The most noteworthy addition are cleverly written and voice acted cut scenes which pop up before and during levels. These range from new scene transitions – Scrooge flies a plane between the Amazon and into ancient ruins – to entirely new stories created to add interest to existing levels. These add a lot of class and value to the experience, really making you feel like you’re watching an extended episode of DuckTales.
But, you know, there’s a doubled edged sword to that, as any nostalgic fan who’s tried to watch DuckTales as an adult can find out. It feels exactly like watching an episode of DuckTales – Bubba Duck, Gizmoduck, Webbigail and all. If these characters annoyed you in the show, they will annoy you here, too. At least the game is faithful.
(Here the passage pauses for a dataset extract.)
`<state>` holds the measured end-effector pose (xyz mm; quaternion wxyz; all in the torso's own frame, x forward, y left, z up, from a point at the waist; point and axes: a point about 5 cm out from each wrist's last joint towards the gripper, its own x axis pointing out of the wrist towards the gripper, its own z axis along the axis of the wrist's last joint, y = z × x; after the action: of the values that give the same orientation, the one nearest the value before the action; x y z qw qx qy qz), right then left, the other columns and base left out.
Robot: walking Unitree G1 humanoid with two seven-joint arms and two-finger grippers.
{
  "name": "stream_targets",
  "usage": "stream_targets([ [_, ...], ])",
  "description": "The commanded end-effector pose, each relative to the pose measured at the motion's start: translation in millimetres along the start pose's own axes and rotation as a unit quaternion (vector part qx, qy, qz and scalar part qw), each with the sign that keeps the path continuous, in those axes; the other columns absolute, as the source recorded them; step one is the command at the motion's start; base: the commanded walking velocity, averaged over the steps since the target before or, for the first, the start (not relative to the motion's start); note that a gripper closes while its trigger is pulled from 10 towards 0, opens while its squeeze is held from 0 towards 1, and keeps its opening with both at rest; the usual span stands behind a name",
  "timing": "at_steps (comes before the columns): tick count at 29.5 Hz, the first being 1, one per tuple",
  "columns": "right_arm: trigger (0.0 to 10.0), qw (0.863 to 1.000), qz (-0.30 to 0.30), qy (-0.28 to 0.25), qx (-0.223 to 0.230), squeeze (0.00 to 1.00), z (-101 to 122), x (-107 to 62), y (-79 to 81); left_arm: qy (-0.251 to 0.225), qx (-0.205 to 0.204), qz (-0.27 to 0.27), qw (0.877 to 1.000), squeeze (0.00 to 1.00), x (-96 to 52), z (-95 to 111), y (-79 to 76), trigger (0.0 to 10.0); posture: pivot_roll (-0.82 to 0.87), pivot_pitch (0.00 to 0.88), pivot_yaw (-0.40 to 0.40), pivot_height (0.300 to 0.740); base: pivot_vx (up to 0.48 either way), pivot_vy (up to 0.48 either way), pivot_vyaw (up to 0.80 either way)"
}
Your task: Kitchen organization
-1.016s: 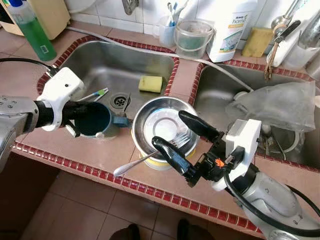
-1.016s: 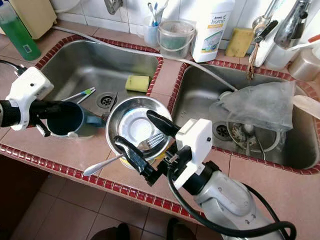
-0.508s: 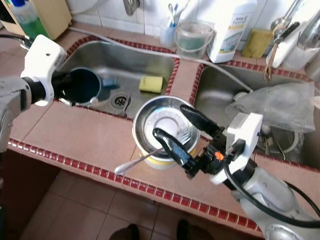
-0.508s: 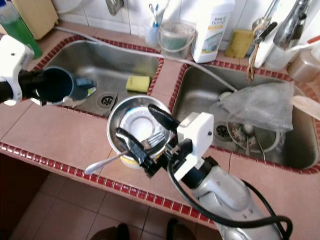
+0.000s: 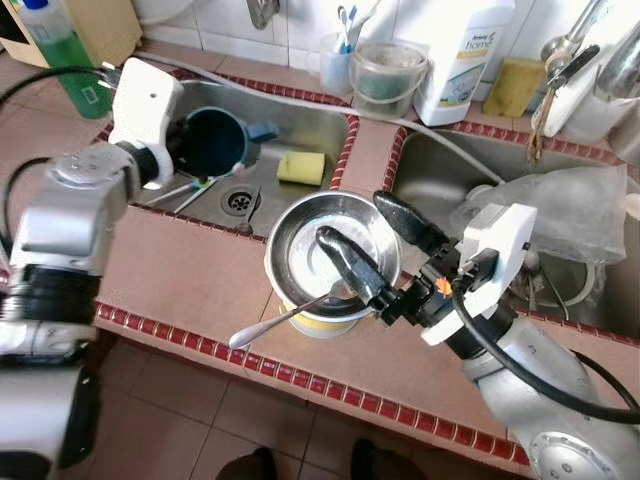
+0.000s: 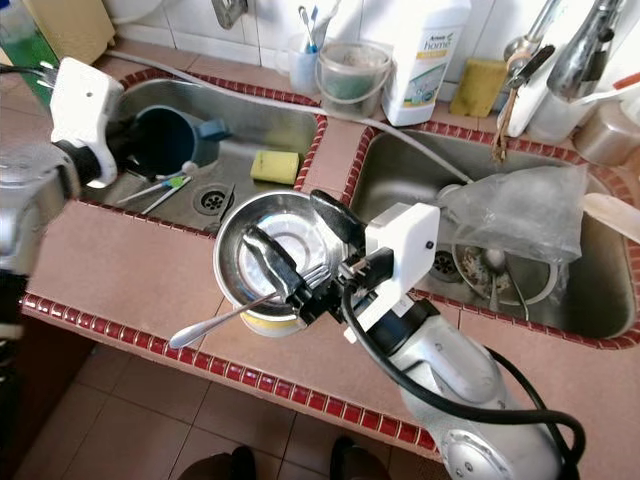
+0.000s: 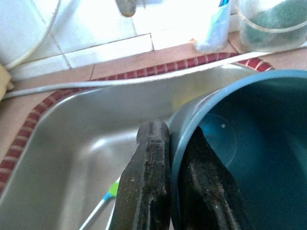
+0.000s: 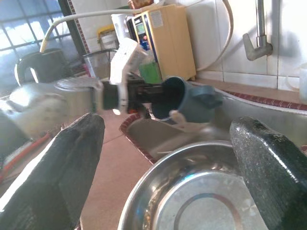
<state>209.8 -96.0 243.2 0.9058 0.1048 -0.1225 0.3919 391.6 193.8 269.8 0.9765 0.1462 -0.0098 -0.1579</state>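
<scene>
Carried up from the counter's front edge to the upper left of the frame, over the left sink basin — blue cup (image 5: 215, 142), rim pinched in left gripper (image 7: 168, 158). Could slip, held by one wall only. Nearer, centre: right gripper (image 5: 378, 250) spread over steel bowl (image 5: 300, 245), fork (image 5: 290, 315) jutting out — liable to snag. Beyond: yellow sponge (image 5: 301, 167), toothbrushes (image 5: 190, 188) below the cup.

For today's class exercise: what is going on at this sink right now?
The left gripper is shut on the rim of a blue mug, holding it above the left sink basin. The right gripper is open, its fingers straddling a steel bowl on the counter edge, with a fork resting in it.
</scene>
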Motion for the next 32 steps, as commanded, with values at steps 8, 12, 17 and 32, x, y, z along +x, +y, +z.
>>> stream_targets([
  [8,10.0,0.999,-0.032,-0.015,-0.023,0.00,21.4,-10.9,1.4,-0.004,0.015,-0.001,1.000,0.00,22.7,-5.7,-11.5,10.0,-0.16,0.263,0.016,0.740,0.000,0.000,0.00],
  [12,10.0,0.997,-0.063,-0.014,-0.033,0.00,25.3,-15.8,1.5,0.004,0.028,-0.009,1.000,0.00,30.3,-11.3,-19.1,10.0,-0.19,0.271,0.030,0.740,0.000,0.000,0.00],
  [17,10.0,0.995,-0.095,-0.006,-0.034,0.00,29.3,-24.5,0.8,0.011,0.034,-0.017,0.999,0.00,35.7,-16.1,-26.8,10.0,-0.22,0.278,0.037,0.740,0.000,0.000,0.00],
  [32,10.0,0.990,-0.137,0.013,-0.026,0.00,30.5,-30.4,2.5,0.016,0.049,-0.017,0.998,0.00,40.5,-16.1,-31.9,10.0,-0.26,0.282,0.043,0.740,0.000,0.000,0.00],
])
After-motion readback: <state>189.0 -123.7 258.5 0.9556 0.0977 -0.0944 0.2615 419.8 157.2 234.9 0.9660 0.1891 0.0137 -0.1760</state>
I think new audiences can come directly to DuckTales Remastered and not need to feel like they missed anything – the gorgeous animation and improved controls alone make it easy to recommend. The 2.5-D applied to the game is often gorgeous, but levels sometimes end up feeling less immersive than they did in 8 bits – more a series of boxes floating in front of a background than a real place to explore.
Many players report that they feel the cutscenes interrupted the flow of the game, which is absolutely true – and it’s at these times that the value of the limited medium of the NES can really be felt. There’s something to be said for letting players fill in the details of the story in their minds – to decide for themselves why Scrooge fights a giant rat inside the moon. This in no way takes away from Wayforward’s take on the material, which is often exciting and funny. But those of us who miss when Super Mario was mysterious and silent may walk away from DuckTales Remastered with a new appreciation for how Capcom did so much with so little.